[WHAT YOU WILL DO] Copy out all the entries word for word.

(Records contained in a dataset)
========================

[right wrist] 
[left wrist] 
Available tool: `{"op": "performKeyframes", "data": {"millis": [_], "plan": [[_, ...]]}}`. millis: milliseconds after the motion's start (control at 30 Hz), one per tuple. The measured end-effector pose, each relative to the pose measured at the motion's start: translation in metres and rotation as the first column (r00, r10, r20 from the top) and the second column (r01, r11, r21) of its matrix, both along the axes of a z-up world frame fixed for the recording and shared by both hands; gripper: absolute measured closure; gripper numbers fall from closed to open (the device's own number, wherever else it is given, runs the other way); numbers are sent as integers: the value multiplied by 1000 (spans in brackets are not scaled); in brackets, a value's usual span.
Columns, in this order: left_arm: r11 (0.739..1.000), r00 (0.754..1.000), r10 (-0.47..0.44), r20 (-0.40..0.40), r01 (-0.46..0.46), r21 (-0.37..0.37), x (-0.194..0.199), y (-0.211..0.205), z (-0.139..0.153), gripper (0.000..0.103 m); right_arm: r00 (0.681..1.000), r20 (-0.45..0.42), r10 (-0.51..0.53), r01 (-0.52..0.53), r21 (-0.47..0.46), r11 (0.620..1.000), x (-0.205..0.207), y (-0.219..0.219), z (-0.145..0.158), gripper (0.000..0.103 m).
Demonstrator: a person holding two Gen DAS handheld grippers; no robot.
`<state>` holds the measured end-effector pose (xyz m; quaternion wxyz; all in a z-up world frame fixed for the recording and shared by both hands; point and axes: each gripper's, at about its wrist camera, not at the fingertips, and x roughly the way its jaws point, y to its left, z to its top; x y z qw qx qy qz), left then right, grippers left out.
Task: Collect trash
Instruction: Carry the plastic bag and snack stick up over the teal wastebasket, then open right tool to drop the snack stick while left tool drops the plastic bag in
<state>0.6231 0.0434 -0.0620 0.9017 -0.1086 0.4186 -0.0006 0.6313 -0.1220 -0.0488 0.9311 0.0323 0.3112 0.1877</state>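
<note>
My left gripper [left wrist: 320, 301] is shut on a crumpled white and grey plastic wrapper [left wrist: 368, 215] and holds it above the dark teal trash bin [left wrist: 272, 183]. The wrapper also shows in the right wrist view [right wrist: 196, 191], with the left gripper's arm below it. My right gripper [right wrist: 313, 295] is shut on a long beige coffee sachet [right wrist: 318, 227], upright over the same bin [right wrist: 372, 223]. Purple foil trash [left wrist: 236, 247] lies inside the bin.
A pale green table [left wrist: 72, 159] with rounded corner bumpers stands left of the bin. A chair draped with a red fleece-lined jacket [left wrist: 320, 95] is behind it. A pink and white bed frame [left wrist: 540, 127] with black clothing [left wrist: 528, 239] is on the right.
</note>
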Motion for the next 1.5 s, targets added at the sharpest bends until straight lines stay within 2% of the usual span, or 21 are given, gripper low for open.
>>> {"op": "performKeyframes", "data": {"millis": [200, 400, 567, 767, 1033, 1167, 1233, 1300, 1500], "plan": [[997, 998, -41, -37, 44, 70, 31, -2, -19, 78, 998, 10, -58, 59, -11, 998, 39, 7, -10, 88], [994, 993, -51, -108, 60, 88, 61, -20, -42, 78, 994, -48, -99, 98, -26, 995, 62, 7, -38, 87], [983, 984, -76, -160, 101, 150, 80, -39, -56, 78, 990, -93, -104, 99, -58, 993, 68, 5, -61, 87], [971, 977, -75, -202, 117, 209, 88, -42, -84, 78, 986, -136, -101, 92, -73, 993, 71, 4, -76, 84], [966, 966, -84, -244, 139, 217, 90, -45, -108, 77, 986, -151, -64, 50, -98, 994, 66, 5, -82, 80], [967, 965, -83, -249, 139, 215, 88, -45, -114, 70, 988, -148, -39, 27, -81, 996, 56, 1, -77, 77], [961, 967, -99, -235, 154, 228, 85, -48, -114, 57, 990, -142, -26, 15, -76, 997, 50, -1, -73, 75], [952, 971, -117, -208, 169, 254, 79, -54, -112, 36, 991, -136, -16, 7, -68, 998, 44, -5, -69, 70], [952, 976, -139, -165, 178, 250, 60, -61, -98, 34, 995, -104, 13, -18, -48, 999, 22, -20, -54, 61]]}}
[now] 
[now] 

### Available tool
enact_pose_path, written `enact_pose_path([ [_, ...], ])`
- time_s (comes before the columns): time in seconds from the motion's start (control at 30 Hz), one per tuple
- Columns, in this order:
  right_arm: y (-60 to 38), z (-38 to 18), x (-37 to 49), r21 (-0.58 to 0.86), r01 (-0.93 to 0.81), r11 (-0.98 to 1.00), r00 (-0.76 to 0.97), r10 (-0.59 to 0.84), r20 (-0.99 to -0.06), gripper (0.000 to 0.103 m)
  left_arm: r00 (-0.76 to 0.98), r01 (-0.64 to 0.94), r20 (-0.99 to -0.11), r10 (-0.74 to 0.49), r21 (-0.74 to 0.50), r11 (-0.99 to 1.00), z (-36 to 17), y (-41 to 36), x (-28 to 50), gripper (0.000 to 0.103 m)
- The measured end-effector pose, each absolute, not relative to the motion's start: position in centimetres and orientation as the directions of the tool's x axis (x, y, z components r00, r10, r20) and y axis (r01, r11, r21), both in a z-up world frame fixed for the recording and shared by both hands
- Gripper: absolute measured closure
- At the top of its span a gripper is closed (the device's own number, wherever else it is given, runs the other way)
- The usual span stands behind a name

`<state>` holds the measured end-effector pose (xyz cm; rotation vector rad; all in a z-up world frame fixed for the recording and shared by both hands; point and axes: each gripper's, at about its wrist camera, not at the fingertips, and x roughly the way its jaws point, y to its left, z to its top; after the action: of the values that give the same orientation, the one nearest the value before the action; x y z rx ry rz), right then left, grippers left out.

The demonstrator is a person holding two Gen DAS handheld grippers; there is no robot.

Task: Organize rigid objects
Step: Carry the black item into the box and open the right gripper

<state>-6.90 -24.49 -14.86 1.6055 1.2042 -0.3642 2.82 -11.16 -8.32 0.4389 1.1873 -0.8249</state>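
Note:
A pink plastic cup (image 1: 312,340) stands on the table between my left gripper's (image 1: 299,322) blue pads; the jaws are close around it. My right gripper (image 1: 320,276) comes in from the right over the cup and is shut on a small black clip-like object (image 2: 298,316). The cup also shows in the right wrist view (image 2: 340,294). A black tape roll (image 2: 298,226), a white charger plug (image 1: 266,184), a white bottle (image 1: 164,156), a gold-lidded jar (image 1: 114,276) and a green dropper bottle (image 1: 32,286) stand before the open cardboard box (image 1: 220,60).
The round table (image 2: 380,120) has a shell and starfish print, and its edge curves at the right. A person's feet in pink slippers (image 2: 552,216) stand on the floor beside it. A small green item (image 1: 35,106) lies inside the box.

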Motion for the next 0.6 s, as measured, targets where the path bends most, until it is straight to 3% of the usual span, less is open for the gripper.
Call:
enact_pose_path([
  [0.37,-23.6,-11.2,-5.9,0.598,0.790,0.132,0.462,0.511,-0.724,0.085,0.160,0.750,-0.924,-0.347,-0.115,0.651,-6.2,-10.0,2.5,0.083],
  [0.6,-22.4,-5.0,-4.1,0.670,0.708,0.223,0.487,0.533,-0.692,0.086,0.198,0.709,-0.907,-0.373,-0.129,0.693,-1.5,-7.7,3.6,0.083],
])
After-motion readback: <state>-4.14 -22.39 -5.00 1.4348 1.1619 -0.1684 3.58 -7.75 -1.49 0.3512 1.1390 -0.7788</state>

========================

[RESPONSE FOR THIS EXERCISE]
[right wrist] 
[left wrist] 
Available tool: `{"op": "performKeyframes", "data": {"millis": [_], "plan": [[_, ...]]}}`. millis: milliseconds after the motion's start (control at 30 Hz), one per tuple. The measured end-effector pose, each relative to the pose measured at the motion's start: translation in metres and rotation as the first column (r00, r10, r20 from the top) and the second column (r01, r11, r21) of its matrix, both along the axes of a z-up world frame fixed for the recording and shared by both hands; gripper: absolute measured closure; gripper numbers fall from closed to open (the device's own number, wherever else it is given, runs the other way); numbers are sent as integers: the value multiplied by 1000 (spans in brackets are not scaled); in brackets, a value's usual span.
Columns, in this order: left_arm: r11 (0.739..1.000), r00 (0.754..1.000), r10 (-0.47..0.44), r20 (-0.40..0.40), r01 (-0.46..0.46), r21 (-0.37..0.37), x (-0.194..0.199), y (-0.211..0.205), z (-0.139..0.153), gripper (0.000..0.103 m); right_arm: r00 (0.681..1.000), r20 (-0.45..0.42), r10 (-0.51..0.53), r01 (-0.52..0.53), r21 (-0.47..0.46), r11 (0.620..1.000), x (-0.205..0.207), y (-0.219..0.219), z (-0.145..0.158), gripper (0.000..0.103 m).
Demonstrator: a person holding two Gen DAS handheld grippers; no robot.
`<state>` holds the measured end-effector pose (xyz m; quaternion wxyz; all in a z-up world frame fixed for the recording and shared by both hands; point and axes: each gripper's, at about its wrist camera, not at the fingertips, and x roughly the way its jaws point, y to its left, z to its top; x y z qw qx qy qz), left then right, grippers left out.
Task: Collect trash
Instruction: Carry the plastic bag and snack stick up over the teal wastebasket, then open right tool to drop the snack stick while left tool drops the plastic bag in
<state>0.6231 0.0434 -0.0620 0.9017 -0.1086 0.4186 -0.0006 0.6313 -0.1220 -0.0488 0.9311 0.0323 0.3112 0.1877</state>
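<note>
My left gripper [left wrist: 320, 301] is shut on a crumpled white and grey plastic wrapper [left wrist: 368, 215] and holds it above the dark teal trash bin [left wrist: 272, 183]. The wrapper also shows in the right wrist view [right wrist: 196, 191], with the left gripper's arm below it. My right gripper [right wrist: 313, 295] is shut on a long beige coffee sachet [right wrist: 318, 227], upright over the same bin [right wrist: 372, 223]. Purple foil trash [left wrist: 236, 247] lies inside the bin.
A pale green table [left wrist: 72, 159] with rounded corner bumpers stands left of the bin. A chair draped with a red fleece-lined jacket [left wrist: 320, 95] is behind it. A pink and white bed frame [left wrist: 540, 127] with black clothing [left wrist: 528, 239] is on the right.
</note>
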Motion for the next 1.5 s, targets added at the sharpest bends until straight lines stay within 2% of the usual span, or 21 are given, gripper low for open.
>>> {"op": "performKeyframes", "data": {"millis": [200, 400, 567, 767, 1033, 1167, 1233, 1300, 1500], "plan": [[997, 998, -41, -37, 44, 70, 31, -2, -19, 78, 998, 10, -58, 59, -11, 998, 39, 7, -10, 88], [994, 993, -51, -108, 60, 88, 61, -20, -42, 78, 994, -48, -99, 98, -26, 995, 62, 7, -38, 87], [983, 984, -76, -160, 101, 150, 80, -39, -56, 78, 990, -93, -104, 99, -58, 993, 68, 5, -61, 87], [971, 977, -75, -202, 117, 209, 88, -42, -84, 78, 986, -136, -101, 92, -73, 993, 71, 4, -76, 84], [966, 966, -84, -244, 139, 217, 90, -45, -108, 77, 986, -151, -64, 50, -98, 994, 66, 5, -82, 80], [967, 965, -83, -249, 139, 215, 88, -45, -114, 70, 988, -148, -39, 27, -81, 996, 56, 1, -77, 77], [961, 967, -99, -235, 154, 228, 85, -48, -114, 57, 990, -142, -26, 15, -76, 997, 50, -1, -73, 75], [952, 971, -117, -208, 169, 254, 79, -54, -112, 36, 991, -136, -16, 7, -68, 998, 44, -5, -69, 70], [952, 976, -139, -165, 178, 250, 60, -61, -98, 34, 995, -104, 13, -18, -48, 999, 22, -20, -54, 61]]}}
[now] 
[now] 

### Available tool
enact_pose_path, written `enact_pose_path([ [_, ...], ])`
- time_s (comes before the columns): time in seconds from the motion's start (control at 30 Hz), one per tuple
- Columns, in this order:
  right_arm: y (-60 to 38), z (-38 to 18), x (-37 to 49), r21 (-0.58 to 0.86), r01 (-0.93 to 0.81), r11 (-0.98 to 1.00), r00 (-0.76 to 0.97), r10 (-0.59 to 0.84), r20 (-0.99 to -0.06), gripper (0.000 to 0.103 m)
  left_arm: r00 (-0.76 to 0.98), r01 (-0.64 to 0.94), r20 (-0.99 to -0.11), r10 (-0.74 to 0.49), r21 (-0.74 to 0.50), r11 (-0.99 to 1.00), z (-36 to 17), y (-41 to 36), x (-28 to 50), gripper (0.000 to 0.103 m)
- The measured end-effector pose, each absolute, not relative to the motion's start: position in centimetres and orientation as the directions of the tool's x axis (x, y, z components r00, r10, r20) and y axis (r01, r11, r21), both in a z-up world frame fixed for the recording and shared by both hands
- Gripper: absolute measured closure
- At the top of its span a gripper is closed (the device's own number, wherever else it is given, runs the other way)
- The usual span stands behind a name

`<state>` holds the measured end-effector pose (xyz cm; rotation vector rad; all in a z-up world frame fixed for the recording and shared by both hands; point and axes: each gripper's, at about its wrist camera, not at the fingertips, and x roughly the way its jaws point, y to its left, z to its top; after the action: of the values that give the same orientation, the one nearest the value before the action; x y z rx ry rz), right then left, grippers left out.

The demonstrator is a person holding two Gen DAS handheld grippers; there is no robot.

Task: Organize rigid objects
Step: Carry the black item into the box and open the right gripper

<state>-6.90 -24.49 -14.86 1.6055 1.2042 -0.3642 2.82 -11.16 -8.32 0.4389 1.1873 -0.8249</state>
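Note:
A pink plastic cup (image 1: 312,340) stands on the table between my left gripper's (image 1: 299,322) blue pads; the jaws are close around it. My right gripper (image 1: 320,276) comes in from the right over the cup and is shut on a small black clip-like object (image 2: 298,316). The cup also shows in the right wrist view (image 2: 340,294). A black tape roll (image 2: 298,226), a white charger plug (image 1: 266,184), a white bottle (image 1: 164,156), a gold-lidded jar (image 1: 114,276) and a green dropper bottle (image 1: 32,286) stand before the open cardboard box (image 1: 220,60).
The round table (image 2: 380,120) has a shell and starfish print, and its edge curves at the right. A person's feet in pink slippers (image 2: 552,216) stand on the floor beside it. A small green item (image 1: 35,106) lies inside the box.
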
Motion for the next 0.6 s, as measured, targets where the path bends most, until it is straight to 3% of the usual span, less is open for the gripper.
Call:
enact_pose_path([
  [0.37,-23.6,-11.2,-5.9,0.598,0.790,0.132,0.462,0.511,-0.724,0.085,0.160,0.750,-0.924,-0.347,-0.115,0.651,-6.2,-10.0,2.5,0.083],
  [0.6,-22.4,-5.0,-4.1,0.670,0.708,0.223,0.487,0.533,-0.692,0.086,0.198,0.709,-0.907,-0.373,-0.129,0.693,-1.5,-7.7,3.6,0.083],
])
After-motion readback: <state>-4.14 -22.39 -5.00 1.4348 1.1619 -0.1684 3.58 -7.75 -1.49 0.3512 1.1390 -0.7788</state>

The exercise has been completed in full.